A cluster setting encircles a bigger center stone with many smaller stones. It manufactures to produce a pretty piece of diamond jewelry from several smaller stones. This type of setting gives the appearance of a bigger stone. At times, the cluster is joined into designs or shapes to revitalize the look of the ring. This attention-grabbing setting is usually more distinct and contributes character which can be classic.
It is used frequently for eternity rings, diamond engagement rings, and ring shoulders. The channel setting is a very clean and lengthy means of setting diamonds in a channel, making way for a proportional flow of diamonds. Make sure that the diamonds are calibrating (have similar size) to be precision set with every diamond touching the tip of another diamond.
It is a famous setting because of the diamond’s unrestricted flow across the ring with no metal in between. The diamonds lie within tiny recesses cut into every corner of the ring within the channel and are held in place tightly.
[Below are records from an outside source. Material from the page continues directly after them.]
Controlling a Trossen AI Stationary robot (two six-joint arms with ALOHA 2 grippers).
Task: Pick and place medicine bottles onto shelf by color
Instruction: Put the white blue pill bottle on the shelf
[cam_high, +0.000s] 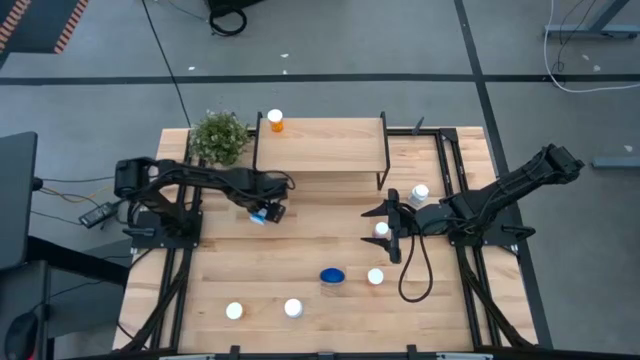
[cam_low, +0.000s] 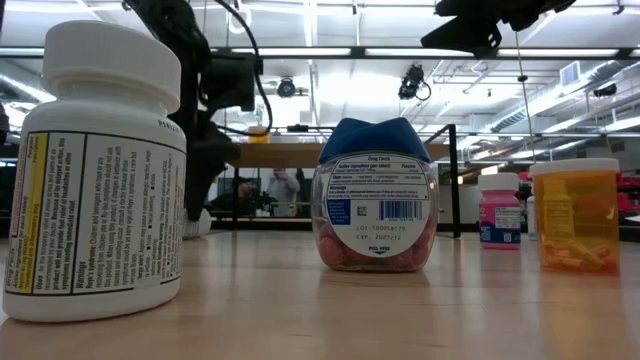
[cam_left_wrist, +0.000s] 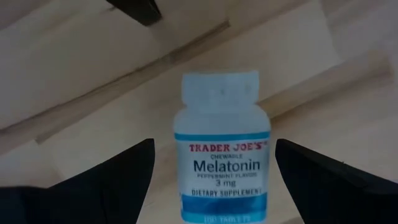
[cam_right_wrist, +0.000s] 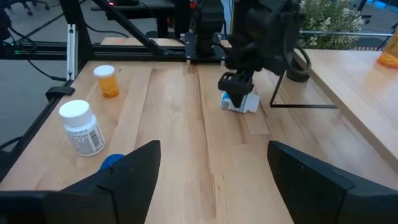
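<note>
You see the Melatonin bottle (cam_left_wrist: 221, 146) lying on the worktop (cam_high: 300, 250) just in front of the shelf (cam_high: 320, 145), between the left gripper's (cam_high: 268, 212) spread fingers, its base cut off. Right gripper (cam_high: 392, 232) hovers open, right of centre.

Both robot arms are dark, almost black, and made of thick, rounded pieces joined one after another. Each arm sits on a black metal frame at the side of the table. The left arm (cam_high: 200, 180) has thin black cables running along it, and more cables trail off its base. The right arm (cam_high: 500, 195) has a long black cable that hangs down in a big loop. The left gripper (cam_left_wrist: 211, 180) has two black fingers (cam_left_wrist: 109, 183) shaped like wide wedges with slanted edges. The right gripper (cam_right_wrist: 211, 180) has the same two flat black fingers (cam_right_wrist: 317, 180), smooth and plain.
</note>
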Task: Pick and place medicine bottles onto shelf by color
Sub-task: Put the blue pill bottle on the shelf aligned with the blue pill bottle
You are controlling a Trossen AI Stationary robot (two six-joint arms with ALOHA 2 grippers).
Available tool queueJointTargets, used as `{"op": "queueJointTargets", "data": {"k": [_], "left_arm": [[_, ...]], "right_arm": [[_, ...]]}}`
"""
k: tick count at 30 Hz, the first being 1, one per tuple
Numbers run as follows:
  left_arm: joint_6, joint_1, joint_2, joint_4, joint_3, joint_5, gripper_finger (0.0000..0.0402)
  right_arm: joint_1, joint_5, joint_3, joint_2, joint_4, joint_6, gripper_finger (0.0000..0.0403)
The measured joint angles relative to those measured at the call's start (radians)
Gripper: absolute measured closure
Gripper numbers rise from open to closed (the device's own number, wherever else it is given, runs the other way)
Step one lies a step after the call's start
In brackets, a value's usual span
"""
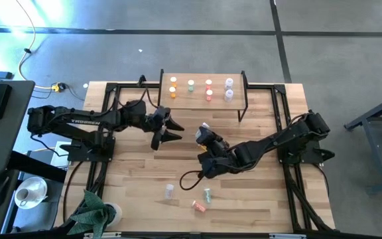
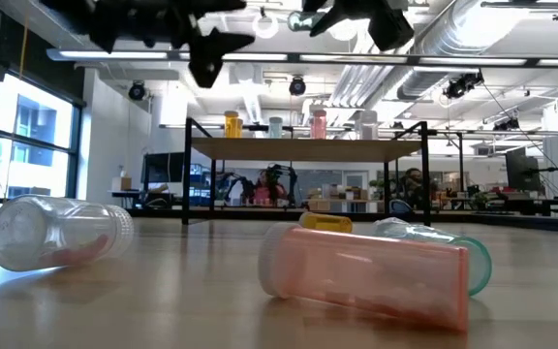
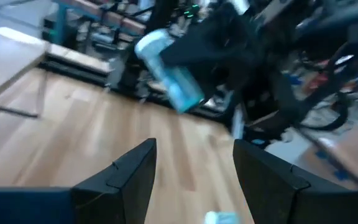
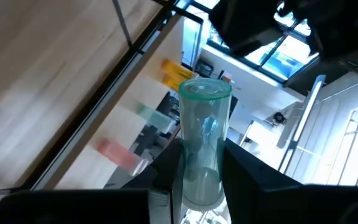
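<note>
A pink bottle (image 2: 366, 273) lies on its side by the table's (image 1: 138, 192) front edge, a green one (image 1: 207, 195) and a clear one (image 1: 170, 191) near it. Mid-table, the right gripper (image 1: 203, 132) is clamped on a clear bottle (image 4: 202, 140) — the left gripper (image 1: 173, 130) faces it, fingers apart, empty. The shelf (image 1: 201, 75) at the back edge holds upright bottles — orange, green, pink, white.

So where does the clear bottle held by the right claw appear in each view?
High view: clear cylindrical bottle, centre, in the right claw.
Low view: not clearly visible.
Left wrist view: bottle held tilted, ahead.
Right wrist view: bottle between the fingers.
Shared landmark: light wood shelf with black legs.
</note>
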Motion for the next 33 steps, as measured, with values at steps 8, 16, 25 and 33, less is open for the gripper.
{"op": "queueJointTargets", "data": {"k": [8,16,25,33], "left_arm": [[-0.106,0.005,0.148,-0.01,0.16,0.188,0.02],[-0.164,0.017,0.205,-0.076,0.244,0.207,0.02],[-0.217,0.04,0.208,-0.08,0.243,0.175,0.02],[-0.266,0.058,0.208,-0.075,0.243,0.143,0.02]], "right_arm": [[0.0,0.0,0.0,-0.001,0.087,-0.083,0.0331],[0.022,0.07,-0.002,-0.002,0.068,-0.099,0.0331],[0.042,0.019,-0.002,-0.002,0.101,-0.094,0.0331],[0.004,-0.004,-0.002,-0.002,0.122,-0.166,0.0331]]}}
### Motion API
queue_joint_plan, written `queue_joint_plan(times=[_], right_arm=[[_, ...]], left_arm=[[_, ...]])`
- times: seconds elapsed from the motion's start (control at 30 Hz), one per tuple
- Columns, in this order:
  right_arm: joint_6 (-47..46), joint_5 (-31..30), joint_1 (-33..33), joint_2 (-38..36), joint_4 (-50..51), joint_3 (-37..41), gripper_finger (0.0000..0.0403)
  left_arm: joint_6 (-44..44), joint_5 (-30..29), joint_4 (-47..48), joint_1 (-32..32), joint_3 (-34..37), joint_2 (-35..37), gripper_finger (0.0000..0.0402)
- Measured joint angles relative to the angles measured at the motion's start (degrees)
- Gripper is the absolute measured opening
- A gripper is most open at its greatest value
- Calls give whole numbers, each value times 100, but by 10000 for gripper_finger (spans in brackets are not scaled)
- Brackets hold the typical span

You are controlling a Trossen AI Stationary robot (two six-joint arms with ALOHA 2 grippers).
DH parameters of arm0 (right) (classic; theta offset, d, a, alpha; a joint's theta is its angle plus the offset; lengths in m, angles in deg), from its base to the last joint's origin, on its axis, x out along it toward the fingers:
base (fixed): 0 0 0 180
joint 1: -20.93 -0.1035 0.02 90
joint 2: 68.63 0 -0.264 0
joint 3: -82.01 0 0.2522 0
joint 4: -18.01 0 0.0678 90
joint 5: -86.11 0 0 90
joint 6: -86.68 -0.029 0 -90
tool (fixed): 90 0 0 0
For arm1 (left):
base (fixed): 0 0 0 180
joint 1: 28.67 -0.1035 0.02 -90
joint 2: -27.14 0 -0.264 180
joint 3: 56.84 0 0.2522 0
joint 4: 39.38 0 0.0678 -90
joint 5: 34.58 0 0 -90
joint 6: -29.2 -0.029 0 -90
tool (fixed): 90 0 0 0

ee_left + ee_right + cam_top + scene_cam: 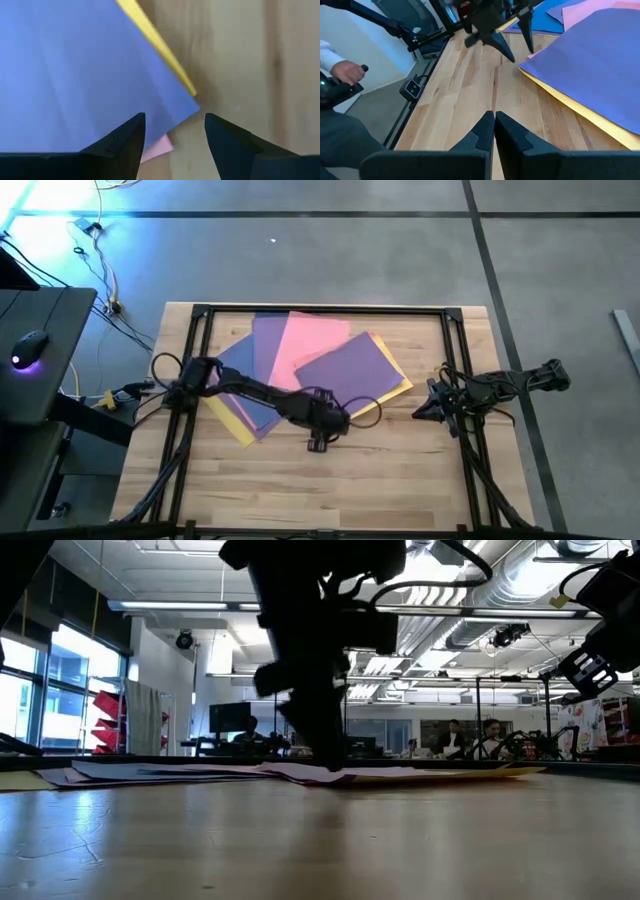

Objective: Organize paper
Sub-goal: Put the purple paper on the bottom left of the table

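The paper (305,365) lies fanned in a loose overlapping pile across the far half of the wooden table (400,480), purple, pink and blue sheets over yellow ones whose edges peek out at the sides. These look like thin, light, floppy sheets that would slide easily over each other and over the smooth wood, so I'd judge a corner or free edge the only sensible place to pinch one; a grab in the middle would just crumple or push it. The left gripper (174,131) hangs low at the near corner of the pile, its fingers apart and holding nothing, the purple corner with a sliver of pink beneath it lying just between and ahead of them. The right gripper (494,131) waits off at the right edge of the table, its fingers pressed together and empty. The table is pale butcher-block inside a black frame, on a grey floor with cables and a glowing mouse to the left. Beyond it is a bright open workshop with ducting overhead; people sit in the distance, and a person's hand (347,72) grips a controller nearby.
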Motion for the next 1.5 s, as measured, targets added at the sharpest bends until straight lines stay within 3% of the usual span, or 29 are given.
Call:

Princess cut diamonds are especially good for this design together with baguettes as they take to the lines of the channel with no space in between.
Pave setting is employed when working with many small diamonds fastened into the surface of the metal with tiny beads of metal dangling from the ring itself and acting like small claws. Anytime you find more than a row of diamonds already set, it is known as a pave’ setting that ordinarily means paved with regards to diamonds.
Bead setting used for little diamonds securing them into the exterior of the metal with tiny beads of metal dangling from the ring itself and acting like small claws. These styles are kind of a traditional means of setting a few small stones onto a ring, and if the tips have a mill grain finish, this kind of setting can give an antique look. Bead settings are frequently used on wedding rings’ shoulders or to set a few stones into an engagement ring.
Like the Channel setting, the Bar setting is also often used in engagement and anniversary bands but can also be found in necklaces and bracelets. The Bar setting features a band of diamonds, with each stone fastened by a long thin bar shared amid two stones. This setting type has a modern as well as classic look. The diamonds are divulged on two sides, so you would typically see the elegance of the diamonds more.
An illusion setting is used for smaller stones; often, princess cuts are set close to one other and fastened at the base to create the illusion of a bigger diamond. The illusion setting has more depth than others and gives a visually fascinating piece. This ring setting type can be used for a small diamond encircled by patterned precious metals that give the illusion that the diamond is more significant than it truly is. In whichever setting, the aim is to create a beautiful and unique ring.
A tension-set diamond is held securely using the band’s metal pressure, which is meant to “squeeze” the diamond. The outcome is a very fashionable, modern look that can be employed when setting earrings, necklaces, and rings. This setting type is a contemporary or insightful look whereby the diamond seems as if it is suspended in mid-air. It gives way for the diamond to be seen in its entire shape and is often easy to clean.